BEIJING - China's young lovers rushed to tie the knot on Monday on the auspicious date of Valentine's Day.
Long queues of couples formed at marriage registration offices in Chinese cities, waiting to get their marriage certificates.
"Today is special. We chose Valentine's Day to get married because we believe it will bring us good luck and a happy life," said bride Li Min at a registry in Lanzhou, capital of Northwest China's Gansu province.
Office staff issued marriage certificates to 150 couples in just three hours in the morning, seven or eight times the usual number, said Gao Yi, director of the marriage registration office.

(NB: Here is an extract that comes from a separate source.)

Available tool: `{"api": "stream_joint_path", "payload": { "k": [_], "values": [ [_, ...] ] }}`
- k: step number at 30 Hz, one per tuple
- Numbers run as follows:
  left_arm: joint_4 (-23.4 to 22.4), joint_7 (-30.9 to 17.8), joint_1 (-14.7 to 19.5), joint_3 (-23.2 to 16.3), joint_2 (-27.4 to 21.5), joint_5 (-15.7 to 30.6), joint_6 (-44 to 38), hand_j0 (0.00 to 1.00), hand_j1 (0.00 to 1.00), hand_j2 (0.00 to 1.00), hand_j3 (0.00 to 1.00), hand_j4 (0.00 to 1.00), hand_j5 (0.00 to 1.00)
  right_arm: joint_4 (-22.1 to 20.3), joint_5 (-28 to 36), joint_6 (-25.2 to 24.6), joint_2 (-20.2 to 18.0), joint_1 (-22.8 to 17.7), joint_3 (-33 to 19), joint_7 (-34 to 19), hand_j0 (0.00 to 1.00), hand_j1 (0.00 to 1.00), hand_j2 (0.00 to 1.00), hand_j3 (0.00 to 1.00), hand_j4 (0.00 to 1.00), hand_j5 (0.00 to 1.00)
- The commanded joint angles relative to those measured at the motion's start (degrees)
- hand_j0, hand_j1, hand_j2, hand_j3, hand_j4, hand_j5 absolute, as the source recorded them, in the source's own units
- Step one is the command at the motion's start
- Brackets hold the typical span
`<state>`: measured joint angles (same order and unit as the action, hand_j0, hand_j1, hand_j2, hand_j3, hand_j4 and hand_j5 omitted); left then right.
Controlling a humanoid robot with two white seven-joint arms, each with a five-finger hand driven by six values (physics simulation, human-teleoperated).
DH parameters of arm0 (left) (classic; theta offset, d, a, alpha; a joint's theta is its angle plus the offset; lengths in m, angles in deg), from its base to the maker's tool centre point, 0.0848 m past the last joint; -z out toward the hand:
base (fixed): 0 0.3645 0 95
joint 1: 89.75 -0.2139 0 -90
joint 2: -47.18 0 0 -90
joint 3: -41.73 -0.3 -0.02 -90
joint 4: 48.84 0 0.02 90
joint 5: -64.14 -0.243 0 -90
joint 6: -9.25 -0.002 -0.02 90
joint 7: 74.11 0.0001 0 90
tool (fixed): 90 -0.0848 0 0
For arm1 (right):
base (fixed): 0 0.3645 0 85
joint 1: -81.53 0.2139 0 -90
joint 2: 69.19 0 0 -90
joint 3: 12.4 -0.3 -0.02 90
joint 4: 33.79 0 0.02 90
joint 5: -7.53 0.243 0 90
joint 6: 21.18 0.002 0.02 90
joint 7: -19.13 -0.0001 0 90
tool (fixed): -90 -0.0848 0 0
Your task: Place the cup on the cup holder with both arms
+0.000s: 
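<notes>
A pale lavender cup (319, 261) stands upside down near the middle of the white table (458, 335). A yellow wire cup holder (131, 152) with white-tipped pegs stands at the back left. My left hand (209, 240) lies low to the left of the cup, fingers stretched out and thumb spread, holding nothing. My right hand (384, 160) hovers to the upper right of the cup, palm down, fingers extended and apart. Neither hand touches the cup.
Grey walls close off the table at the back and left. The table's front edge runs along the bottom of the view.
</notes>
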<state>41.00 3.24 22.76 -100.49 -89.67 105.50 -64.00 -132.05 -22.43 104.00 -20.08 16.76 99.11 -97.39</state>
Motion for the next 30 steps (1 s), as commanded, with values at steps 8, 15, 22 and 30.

There were similar scenes in other cities, such as Guangzhou and Shanghai.
A total of 1,820 couples had registered for marriage in Guangzhou by 4:30 pm on Monday, the highest number in a single day so far this year, according to the city's civil affairs bureau.
Ye Xinping, deputy director of the civil affairs bureau of Guangzhou's Yuexiu district, said more than 400 couples had booked a marriage registration there for Monday. More than 30 workers were transferred to the Yuexiu bureau and 20 volunteers were sought for help.
"We will work until the last couple get registered," Ye said.
Statistics from the marriage registration offices in Shanghai also showed that 680 couples had booked to tie the knot on Valentine's Day, which is at least twice the number on regular working days. The total number is expected to exceed 1,000, as many others will go to the offices without a reservation.
Traditionally, Chinese prefer "lucky number" days or festivals to marry, move to a new home or do other "great" things.
But for many single young people, Valentine's Day was uncomfortable.
"I'm afraid of Valentine's Day. Every year my friends ask 'Why are you still single?'" said white-collar worker Du Jingjing, 27.
"My mom talked about this issue in a very serious manner several days ago, urging me to find a boyfriend and get married soon. I am facing great pressure," she said.